[Date Prev][Date Next][Thread Prev][Thread Next][Date Index][Thread Index]

Re: [HTCondor-users] Using cgroups to limit job memory



Todd

Thanks for your reply. See embedded replies...

Roderick

On 01/04/15 18:24, Todd Tannenbaum wrote:
On 4/1/2015 9:20 AM, Roderick Johnstone wrote:
Hi

I'm using HTCondor 8.2.7 on Redhat 6.6 and have set up cgroups as per
the manual so that jobs with many processes cannot take too much memory.
I have CGROUP_MEMORY_LIMIT_POLICY = hard

When I specify eg request_memory=100M in the job submit file the job is
indeed limited to 100M of resident memory.

While this behaviour is good for the machine owner, its less than ideal
for the job owner since the job may continue but only very slowly since
its paging a lot. This condition might not be obvious to the job owner.

Although this seems to be the behaviour documented in the manual, I'm
sure I have seen a description of a configuration in which the job can
be placed on hold with a suitable message if it tries to allocate more
memory than it requests, although I can't find that now.


The HOWTO recipes are your friend.  From the HTCondor.org homepage look
for "HOWTO recipes"; the direct link is
   https://htcondor-wiki.cs.wisc.edu/index.cgi/wiki?p=HowToAdminRecipes

Thanks for the pointer, yes these are really useful.

Specifically I think you'll find this one of interest
   https://htcondor-wiki.cs.wisc.edu/index.cgi/wiki?p=HowToLimitMemoryUsage
as it gives examples on how to preempt and/or place jobs on hold that
use too much memory.

ok, I think I understand this, but it would be good to have clarification on a one thing please:

1) Is MemoryUsage tracking the resident memory usage (ie excluding any virtual memory) of the whole job process tree when cgroups is configured?

If so, would something like the following, (based on examples from the wiki page), in an environment with cgroups enabled, place a job on hold when the job process tree allocates more resident memory than in the request_memory submit file attribute?

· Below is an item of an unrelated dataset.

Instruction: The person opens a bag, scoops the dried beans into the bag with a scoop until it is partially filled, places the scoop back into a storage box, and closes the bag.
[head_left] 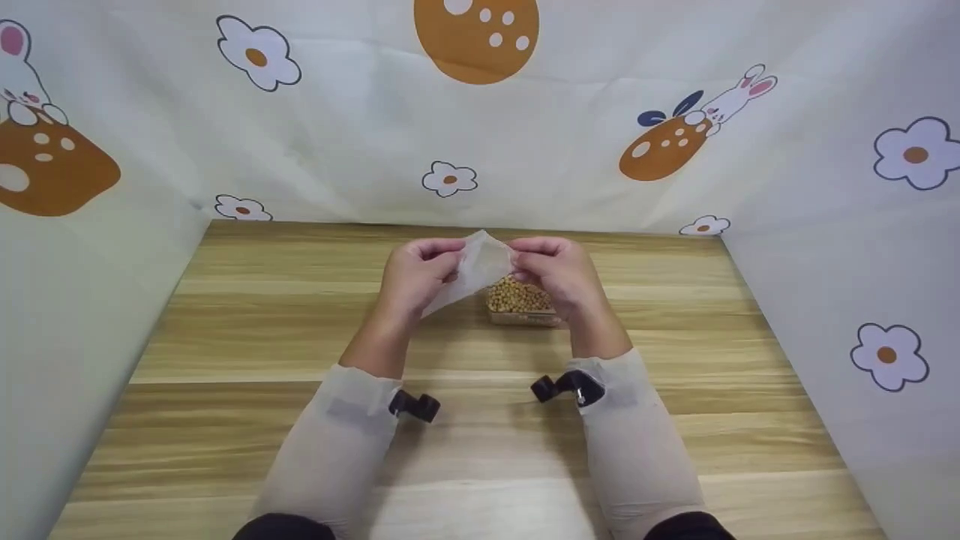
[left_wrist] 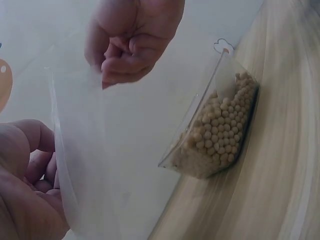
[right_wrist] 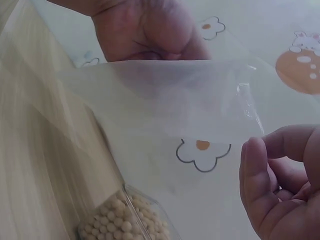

# Allow jobs to not be limited by request_memory otherwise
# this policy can never be triggered
CGROUP_MEMORY_LIMIT_POLICY=none

# hold jobs that are more than 10% over requested memory
MEMORY_EXCEEDED = ((MemoryUsage*1.1 > request_memory) =!= TRUE)
PREEMPT = $(PREEMPT)) || $(MEMORY_EXCEEDED)
WANT_SUSPEND = False
WANT_HOLD = $(MEMORY_EXCEEDED)
WANT_HOLD_REASON = ifThenElse( $(MEMORY_EXCEEDED), \
      "Your job used more resident memory than it requested.", \
      undefined )



Also likely of interest is
   https://htcondor-wiki.cs.wisc.edu/index.cgi/wiki?p=HowToLimitCpuUsage

Thanks, thats my next project!


Hope the above helps.  Also interested in any thoughts you may have to
improve the above HOWTOs.

Thanks again. See above for (minimal) feedback.

Roderick

regards,
Todd